Section 5.4: Sampling Distributions and Estimators
- Explain why statistics computed from a simple random sample can be modeled using random variables.
- Identify the notation \(\bar{X}\) for the sample mean and \(S\) for the sample standard deviation.
- Explain the difference between the population distribution modeled by a random variable \(X\) and the sampling distributions of statistics such as the sample mean \(\bar{X}\) or sample standard deviation \(S\).
Section 5.5: The Central Limit Theorem
- Given the population mean \(\mu\) and standard deviation \(\sigma\) of a random variable \(X\), find the mean \(\mu_{\bar{X}}\) and standard deviation \(\sigma_{\bar{X}}\) of the sample mean \(\bar{X}_{n}\) of a simple random sample from the population of size \(n\).
- Explain, roughly, what the Central Limit Theorem says about the sample mean of a simple random sample from a population.

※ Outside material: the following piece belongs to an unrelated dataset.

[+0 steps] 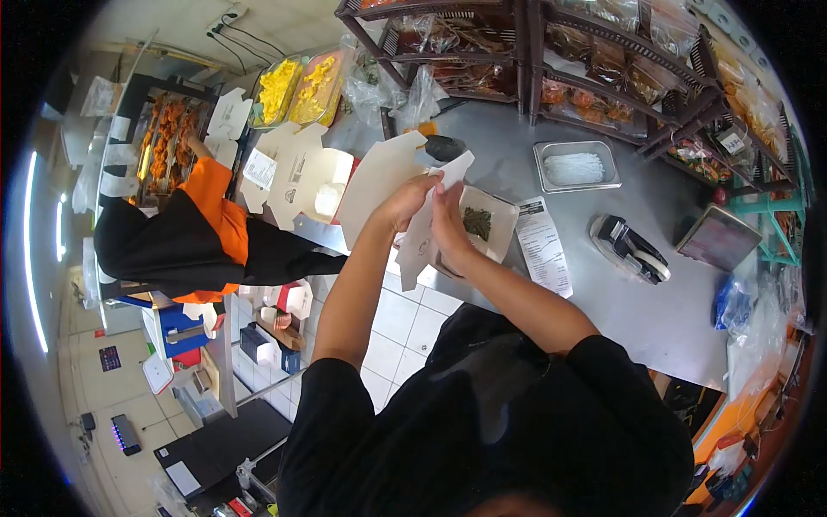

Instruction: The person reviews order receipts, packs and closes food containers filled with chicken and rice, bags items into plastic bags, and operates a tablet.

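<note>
A white paper food box [504,246] stands on the metal counter with dark green chopped leaves [477,223] inside. My left hand [410,203] is closed on the box's raised lid flap [419,237], fingers bent at its upper part. Pressed to the same flap from the right is my right hand [448,222], its fingers closed against the card close to the left fingertips. A wide white lid panel [372,185] stands up just left of my left hand. To the left lies another open box [314,164] holding white rice [328,199].
A printed receipt [544,247], a steel tray of white wrapped items [575,168], a tape dispenser [631,248] and a tablet [719,237] lie rightward. Brown shelves [530,69] of bagged food overhang the back. A co-worker in orange sleeves [211,202] reaches into a food display at left.
</note>
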The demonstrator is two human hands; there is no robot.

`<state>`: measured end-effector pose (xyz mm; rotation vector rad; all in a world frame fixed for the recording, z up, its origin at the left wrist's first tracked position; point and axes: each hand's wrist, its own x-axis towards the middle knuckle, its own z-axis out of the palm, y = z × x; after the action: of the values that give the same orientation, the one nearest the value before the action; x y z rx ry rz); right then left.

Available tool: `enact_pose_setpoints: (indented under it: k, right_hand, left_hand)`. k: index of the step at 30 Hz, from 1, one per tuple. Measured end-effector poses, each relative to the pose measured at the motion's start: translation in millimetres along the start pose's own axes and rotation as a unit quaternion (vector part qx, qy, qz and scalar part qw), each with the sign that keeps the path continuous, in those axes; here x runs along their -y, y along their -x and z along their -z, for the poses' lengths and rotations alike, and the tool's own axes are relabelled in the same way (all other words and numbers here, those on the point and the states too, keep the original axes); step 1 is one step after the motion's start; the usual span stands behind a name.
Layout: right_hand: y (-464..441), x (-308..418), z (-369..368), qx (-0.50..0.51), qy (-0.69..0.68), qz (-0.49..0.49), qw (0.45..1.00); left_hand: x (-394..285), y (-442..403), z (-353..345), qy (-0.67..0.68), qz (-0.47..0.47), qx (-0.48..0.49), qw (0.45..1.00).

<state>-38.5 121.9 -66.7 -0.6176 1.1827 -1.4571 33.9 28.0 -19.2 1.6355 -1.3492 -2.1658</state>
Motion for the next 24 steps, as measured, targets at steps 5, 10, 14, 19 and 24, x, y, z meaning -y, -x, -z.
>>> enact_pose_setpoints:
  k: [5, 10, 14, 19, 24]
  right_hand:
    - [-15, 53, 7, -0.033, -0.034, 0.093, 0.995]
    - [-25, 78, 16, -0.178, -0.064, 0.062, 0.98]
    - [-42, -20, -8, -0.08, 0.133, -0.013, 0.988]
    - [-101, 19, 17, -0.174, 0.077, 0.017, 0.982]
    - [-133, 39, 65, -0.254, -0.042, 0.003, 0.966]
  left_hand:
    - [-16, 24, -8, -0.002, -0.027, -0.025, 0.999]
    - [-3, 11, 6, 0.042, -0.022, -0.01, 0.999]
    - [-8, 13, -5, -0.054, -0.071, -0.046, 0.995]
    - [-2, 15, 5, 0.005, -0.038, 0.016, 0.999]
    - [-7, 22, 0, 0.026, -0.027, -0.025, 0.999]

- Identify the rule-of-thumb cutoff for the sample size \(n\) when the normal approximation for a sample mean \(\bar{X}_{n}\) applies.
- Compute probabilities such as \(P(\bar{X}_{n} \leq \bar{x})\), \(P(\bar{X}_{n} \geq \bar{x})\), and \(P(a \leq \bar{X}_{n} \leq b)\) given the population mean \(\mu\), standard deviation \(\sigma\), and sample size \(n\) using the normal approximation for the sample mean.
- Explain, roughly, why \(X\) from a population and \(\bar{X}_{n}\) from a simple random sample of size \(n\) from the population have different distributions.